Compare baseline vs current agent runs and surface regressions as structured reasons: success loss, new errors, failed tool calls, output drift, step/latency/cost bloat.

These details have been verified by PyPI

Project links

GitHub Statistics

Maintainers

mukundaraokatta

These details have not been verified by PyPI

Project description

agent-run-diff

Compare baseline vs current agent runs and surface regressions as structured reasons, not vibes. Answers "why does the agent feel worse?" with seven named signals:

Success loss — cases that passed baseline, fail current
New error signatures — error kinds present in current but absent in baseline
Tool failure rises — tools that failed more often in current than baseline
Output drift — for cases both passed, how much the final text changed (token-F1)
Step bloat — step count ratio above threshold
Latency bloat — wall-clock ratio above threshold
Cost bloat — USD ratio above threshold

Zero runtime dependencies. Works on any agent framework — you hand it JSONL traces, it tells you what changed.

Install

pip install agent-run-diff

Quick start

agent-run-diff baseline.jsonl current.jsonl

Exits 0 on clean, 1 on any regression, 2 on bad input. The markdown report prints to stdout:

# Agent Regression Report

Pass rate: baseline **92%** → current **78%** (-14pp)
Total latency: 48,200 ms → 81,400 ms
Total cost:    $1.2400 → $2.1800

## Summary
- Success losses:    **3**
- New error kinds:   **1**
- Tool failure rises: **2**
- Step bloat cases:  **4**
- Latency bloat:     **6**
- Cost bloat:        **5**

## Success losses (was passing, now not)
- `login-flow-happy-path` — status: success → failed
...

## Tool failures rising
| Tool | Baseline | Current | Sample errors |
| --- | ---: | ---: | --- |
| browser.click | 0 | 4 | `Element not found: #submit` |
...

Trace format

A run is one JSON object. The shape is lenient — accepts snake_case or camelCase, and several common aliases:

{
  "run_id": "run-2026-04-24-abc",
  "case_id": "login-flow-happy-path",
  "status": "success",
  "final_output": "Logged in as alice.",
  "steps": [
    {
      "type": "tool_call",
      "tool_name": "browser.click",
      "tool_args": {"selector": "#submit"},
      "error": null,
      "latency_ms": 420,
      "cost_usd": 0.001
    }
  ],
  "total_latency_ms": 2300,
  "total_cost_usd": 0.08
}

Aliases recognized:

case_id | caseId | test_id | testId (falls back to run_id if none present)
status | outcome | result.status — values like pass/passed/ok/success all normalize to "success"
final_output | finalOutput | output
steps | trace | events
per-step: tool_name/toolName/name, error/error.message, latency_ms/latencyMs/duration_ms
totals: total_cost_usd/totalCostUsd, total_latency_ms/totalLatencyMs (auto-summed from steps if absent)

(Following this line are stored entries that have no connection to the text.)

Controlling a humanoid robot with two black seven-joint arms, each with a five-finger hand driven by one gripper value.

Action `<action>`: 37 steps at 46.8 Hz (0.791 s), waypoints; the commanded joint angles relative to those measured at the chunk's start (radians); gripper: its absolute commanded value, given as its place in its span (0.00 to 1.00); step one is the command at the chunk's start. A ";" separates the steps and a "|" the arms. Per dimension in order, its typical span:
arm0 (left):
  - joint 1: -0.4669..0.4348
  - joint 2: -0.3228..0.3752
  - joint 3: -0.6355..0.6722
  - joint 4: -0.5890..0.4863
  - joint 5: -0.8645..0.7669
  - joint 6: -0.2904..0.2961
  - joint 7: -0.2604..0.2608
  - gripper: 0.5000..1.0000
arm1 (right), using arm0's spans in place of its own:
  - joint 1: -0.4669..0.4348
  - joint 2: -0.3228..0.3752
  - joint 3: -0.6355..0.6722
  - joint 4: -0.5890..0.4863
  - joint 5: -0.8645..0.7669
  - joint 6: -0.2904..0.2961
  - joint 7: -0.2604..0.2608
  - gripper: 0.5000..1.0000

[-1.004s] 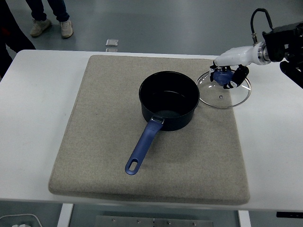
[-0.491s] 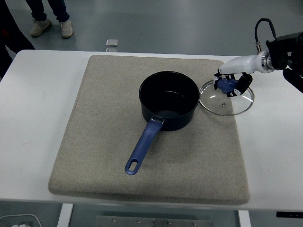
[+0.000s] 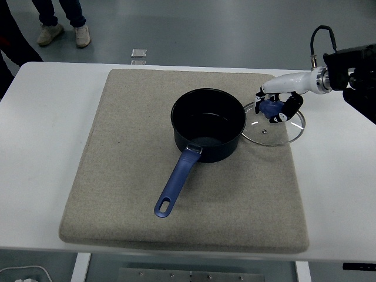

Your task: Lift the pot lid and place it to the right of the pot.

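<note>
The right hand [image 3: 281, 98] has its fingers [image 3: 292, 108] clasped around the blue knob of the glass lid [image 3: 272, 124], which sits just right of the open pot [image 3: 208, 124], on the grey mat [image 3: 129, 158] covering the desk [image 3: 47, 135].

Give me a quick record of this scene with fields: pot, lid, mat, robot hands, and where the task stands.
pot: dark pot with blue handle, uncovered, on the mat
lid: glass lid right of the pot, its left rim close to the pot
mat: grey mat on the white table
right hand: right hand curled on the lid's blue knob
left hand: not in view
task: lid off the pot, not yet released
</note>
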 commanded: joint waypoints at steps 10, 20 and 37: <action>0.000 0.000 0.000 0.000 0.000 0.000 0.000 1.00 | -0.010 0.009 0.030 0.007 0.013 -0.002 0.000 0.00; 0.000 0.000 0.000 0.000 0.000 0.000 0.000 1.00 | -0.016 0.009 0.030 0.007 0.014 -0.002 0.000 0.00; 0.000 0.000 0.000 0.000 0.000 0.000 0.000 1.00 | -0.018 0.008 0.032 0.008 0.079 0.013 0.000 0.59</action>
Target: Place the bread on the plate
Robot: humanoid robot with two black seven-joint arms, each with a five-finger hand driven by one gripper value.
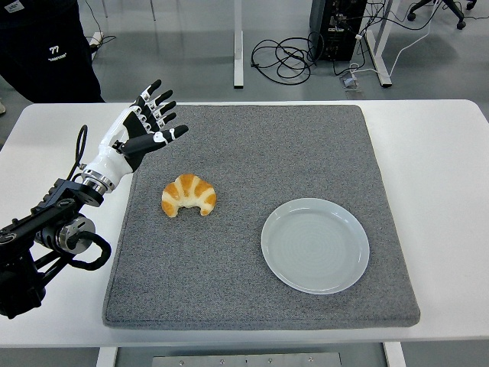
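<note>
White table [443, 176] across the whole view, near edge at the bottom. On it, a large grey mat [260, 153] covering most of the middle. Toward the mat's right front, a pale blue-grey plate [315, 245], round and bare. Reaching in from the left edge, black left arm [46, 237] with a white forearm section, looped cable beside it. At its end, left hand [145, 126] raised above the mat's far left corner, palm facing right, fingers [157, 103] spread wide apart, thumb pointing toward the mat's middle, gripping nothing. Left of centre on the mat, the bread [189, 195], a golden croissant with its tips toward the near edge, well apart from the plate and clear of the hand. At the top left, part of a person [46, 46] in dark clothing behind the table.
</note>
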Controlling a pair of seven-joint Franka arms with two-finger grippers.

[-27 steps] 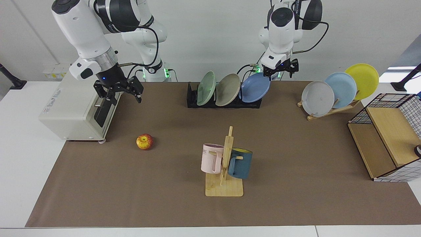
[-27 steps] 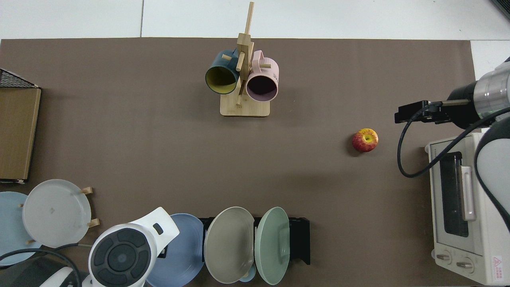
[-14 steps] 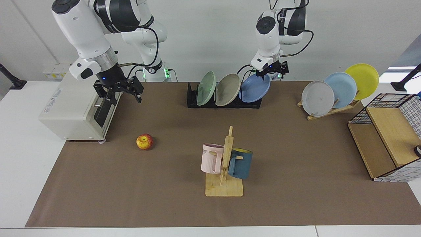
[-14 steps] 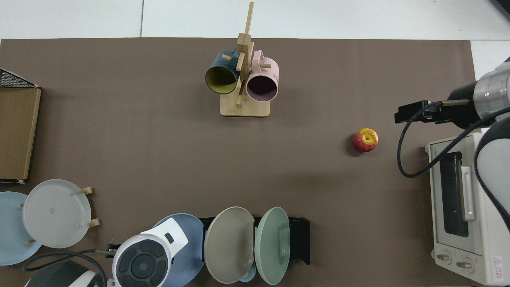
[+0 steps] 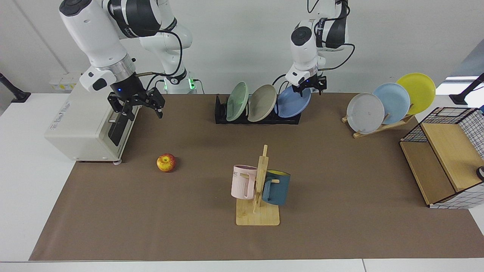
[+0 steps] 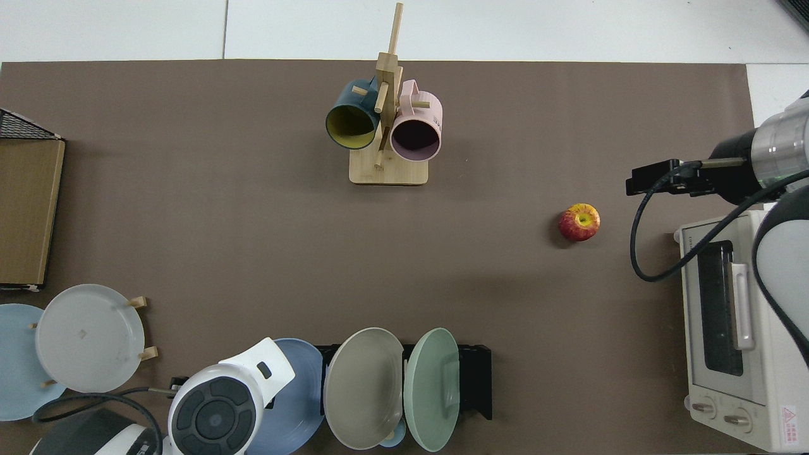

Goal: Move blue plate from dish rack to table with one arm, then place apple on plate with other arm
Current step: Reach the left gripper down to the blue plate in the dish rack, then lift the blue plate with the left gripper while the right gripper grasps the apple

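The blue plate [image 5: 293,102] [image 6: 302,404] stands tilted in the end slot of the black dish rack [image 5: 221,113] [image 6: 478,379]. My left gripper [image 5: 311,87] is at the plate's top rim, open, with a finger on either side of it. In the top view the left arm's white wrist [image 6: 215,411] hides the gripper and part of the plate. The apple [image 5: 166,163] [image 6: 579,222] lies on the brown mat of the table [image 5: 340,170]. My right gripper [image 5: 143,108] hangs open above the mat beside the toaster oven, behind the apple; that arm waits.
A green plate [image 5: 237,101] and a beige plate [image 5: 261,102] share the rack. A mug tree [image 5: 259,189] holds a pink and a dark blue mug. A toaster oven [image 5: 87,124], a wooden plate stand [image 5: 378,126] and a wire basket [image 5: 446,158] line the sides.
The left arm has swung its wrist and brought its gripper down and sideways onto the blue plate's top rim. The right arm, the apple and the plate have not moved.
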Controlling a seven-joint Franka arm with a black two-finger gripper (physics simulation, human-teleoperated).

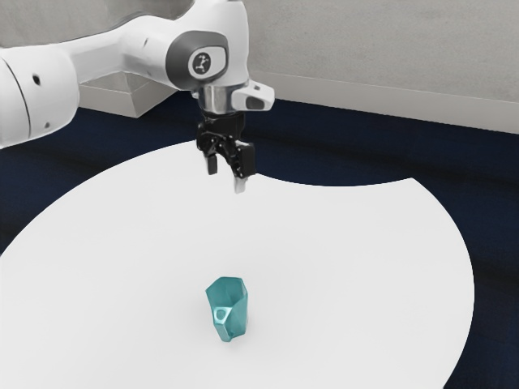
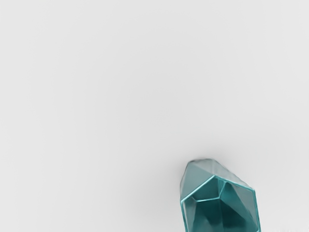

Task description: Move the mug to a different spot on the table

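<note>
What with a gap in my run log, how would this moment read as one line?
step: pre-grasp | gripper: open, above table, apart from mug | mug: upright on table, untouched

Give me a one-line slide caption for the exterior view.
Franka gripper hangs open above the white table, apart from the upright teal mug nearer the camera.

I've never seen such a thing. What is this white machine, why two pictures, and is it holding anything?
It is a robot arm, rendered in a computer simulation. Its black two-finger gripper serves as a hand. The exterior view comes from a camera beside the arm; the wrist view from a camera on the hand, looking down. On the round white table stands a teal, faceted mug, also seen in the wrist view. The gripper hangs open above the table, apart from the mug, holding nothing.
</note>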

Runs are matched between baseline and current by case_id.

Configuring thresholds

Defaults are transparent (1.3x bloat, 0.7 output-drift F1) and overridable:

agent-run-diff base.jsonl curr.jsonl \
  --step-ratio 1.5 \
  --latency-ratio 2.0 \
  --cost-ratio 1.2 \
  --output-drift-f1 0.6 \
  --min-latency-ms 200 \
  --min-cost-usd 0.01

The --min-latency-ms and --min-cost-usd floors prevent noise on trivially-short or trivially-cheap runs.

CI usage

- name: Compare against baseline
  run: |
    agent-run-diff \
      baselines/2026-04-20.jsonl \
      runs/$GITHUB_SHA.jsonl \
      --format json > regression.json

The workflow step fails when any regression is detected (exit 1). Attach regression.json as an artifact to make the seven signals browsable in the PR review.

Honest scope

Not semantic similarity. Output drift is token-F1, not embeddings. Flagging is "text changed a lot," not "meaning changed." Labeled as such in every code path.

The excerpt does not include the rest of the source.